| TASK |
Could you return the data that follows exactly, minus the images?

| DATA SHOWN |
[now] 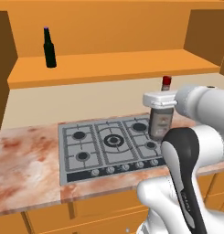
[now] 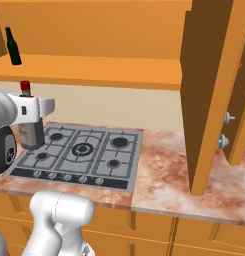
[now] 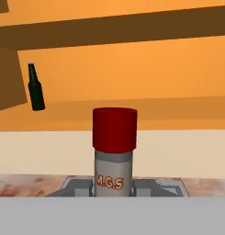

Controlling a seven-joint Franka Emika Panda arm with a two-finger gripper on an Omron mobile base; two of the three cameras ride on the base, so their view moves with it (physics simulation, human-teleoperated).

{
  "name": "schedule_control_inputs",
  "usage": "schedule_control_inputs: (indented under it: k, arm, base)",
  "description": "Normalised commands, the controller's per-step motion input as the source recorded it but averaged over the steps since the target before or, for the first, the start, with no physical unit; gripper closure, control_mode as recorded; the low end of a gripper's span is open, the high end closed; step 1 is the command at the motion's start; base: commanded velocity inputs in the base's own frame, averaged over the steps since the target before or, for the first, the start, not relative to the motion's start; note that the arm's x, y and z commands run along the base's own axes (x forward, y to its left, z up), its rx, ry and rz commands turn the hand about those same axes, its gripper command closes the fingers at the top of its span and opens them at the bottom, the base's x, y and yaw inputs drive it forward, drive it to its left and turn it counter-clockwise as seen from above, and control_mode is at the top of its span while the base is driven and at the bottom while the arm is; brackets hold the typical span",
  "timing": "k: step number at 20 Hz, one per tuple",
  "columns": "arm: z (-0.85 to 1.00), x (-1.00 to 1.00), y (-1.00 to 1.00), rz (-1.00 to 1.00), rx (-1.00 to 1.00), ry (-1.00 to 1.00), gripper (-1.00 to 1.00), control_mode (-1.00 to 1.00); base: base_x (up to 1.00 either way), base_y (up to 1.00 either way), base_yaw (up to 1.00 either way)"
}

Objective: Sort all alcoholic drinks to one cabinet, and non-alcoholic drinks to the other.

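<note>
The gripper (image 1: pixel 160 119) is clamping its jaws tight on the grey bottle (image 1: pixel 161 122), gripping its body below the red cap (image 1: pixel 166 82). In the hand view the grey bottle (image 3: pixel 113 174) is standing upright, dead centre, with lettering across its neck. The bottle is hanging over the right side of the stove (image 1: pixel 109 146), by the rear right burner (image 1: pixel 140 127); whether its base is touching the grate cannot be told. Taking the stove as the mark, the beer bottle (image 1: pixel 50 48) is standing upright on the cabinet shelf (image 1: pixel 109 68) above and behind its left end. The marbled counter (image 1: pixel 26 169) is spreading out on both sides of the stove, and an open cabinet door (image 2: pixel 211 95) is hanging well to the stove's right.
</note>
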Motion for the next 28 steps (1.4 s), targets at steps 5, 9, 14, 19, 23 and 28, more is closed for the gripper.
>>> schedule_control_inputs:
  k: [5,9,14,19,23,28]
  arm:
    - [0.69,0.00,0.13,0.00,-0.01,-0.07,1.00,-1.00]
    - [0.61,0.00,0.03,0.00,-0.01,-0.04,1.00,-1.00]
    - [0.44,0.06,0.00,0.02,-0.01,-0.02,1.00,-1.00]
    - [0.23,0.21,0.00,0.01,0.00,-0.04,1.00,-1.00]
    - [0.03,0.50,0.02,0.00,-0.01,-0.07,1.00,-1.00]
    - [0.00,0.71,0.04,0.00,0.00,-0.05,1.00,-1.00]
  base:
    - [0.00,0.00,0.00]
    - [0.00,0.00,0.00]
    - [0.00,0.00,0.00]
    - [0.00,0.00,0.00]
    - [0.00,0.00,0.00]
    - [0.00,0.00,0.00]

| RESPONSE AREA |
[now] 
[now] 
[now] 

Controlling a seven-joint Franka Emika Panda arm with a two-finger gripper on an Omron mobile base; two of the three cameras ride on the base, so their view moves with it (physics simulation, human-teleoperated).

{
  "name": "schedule_control_inputs",
  "usage": "schedule_control_inputs: (indented under it: k, arm, base)",
  "description": "Normalised commands, the controller's per-step motion input as the source recorded it but averaged over the steps since the target before or, for the first, the start, with no physical unit; gripper closure, control_mode as recorded; the low end of a gripper's span is open, the high end closed; step 1 is the command at the motion's start; base: commanded velocity inputs in the base's own frame, averaged over the steps since the target before or, for the first, the start, not relative to the motion's start; note that the arm's x, y and z commands run along the base's own axes (x forward, y to its left, z up), its rx, ry and rz commands turn the hand about those same axes, its gripper command closes the fingers at the top of its span and opens them at the bottom, the base's x, y and yaw inputs drive it forward, drive it to its left and turn it counter-clockwise as seen from above, and control_mode is at the top of its span while the base is driven and at the bottom while the arm is; brackets hold the typical span",
  "timing": "k: step number at 20 Hz, one per tuple",
  "columns": "arm: z (-0.85 to 1.00), x (-1.00 to 1.00), y (-1.00 to 1.00), rz (-1.00 to 1.00), rx (-1.00 to 1.00), ry (-1.00 to 1.00), gripper (-1.00 to 1.00), control_mode (-1.00 to 1.00); base: base_x (up to 1.00 either way), base_y (up to 1.00 either way), base_yaw (up to 1.00 either way)"
}

Objective: Sort all alcoholic drinks to one cabinet, and non-alcoholic drinks to the other.

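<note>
The gripper (image 1: pixel 160 119) is clamping its jaws tight on the grey bottle (image 1: pixel 161 122), gripping its body below the red cap (image 1: pixel 166 82). In the hand view the grey bottle (image 3: pixel 113 174) is standing upright, dead centre, with lettering across its neck. The bottle is hanging over the right side of the stove (image 1: pixel 109 146), by the rear right burner (image 1: pixel 140 127); whether its base is touching the grate cannot be told. Taking the stove as the mark, the beer bottle (image 1: pixel 50 48) is standing upright on the cabinet shelf (image 1: pixel 109 68) above and behind its left end. The marbled counter (image 1: pixel 26 169) is spreading out on both sides of the stove, and an open cabinet door (image 2: pixel 211 95) is hanging well to the stove's right.
</note>
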Motion for the next 28 steps (1.4 s), targets at steps 5, 9, 14, 19, 23 and 28, more is closed for the gripper.
>>> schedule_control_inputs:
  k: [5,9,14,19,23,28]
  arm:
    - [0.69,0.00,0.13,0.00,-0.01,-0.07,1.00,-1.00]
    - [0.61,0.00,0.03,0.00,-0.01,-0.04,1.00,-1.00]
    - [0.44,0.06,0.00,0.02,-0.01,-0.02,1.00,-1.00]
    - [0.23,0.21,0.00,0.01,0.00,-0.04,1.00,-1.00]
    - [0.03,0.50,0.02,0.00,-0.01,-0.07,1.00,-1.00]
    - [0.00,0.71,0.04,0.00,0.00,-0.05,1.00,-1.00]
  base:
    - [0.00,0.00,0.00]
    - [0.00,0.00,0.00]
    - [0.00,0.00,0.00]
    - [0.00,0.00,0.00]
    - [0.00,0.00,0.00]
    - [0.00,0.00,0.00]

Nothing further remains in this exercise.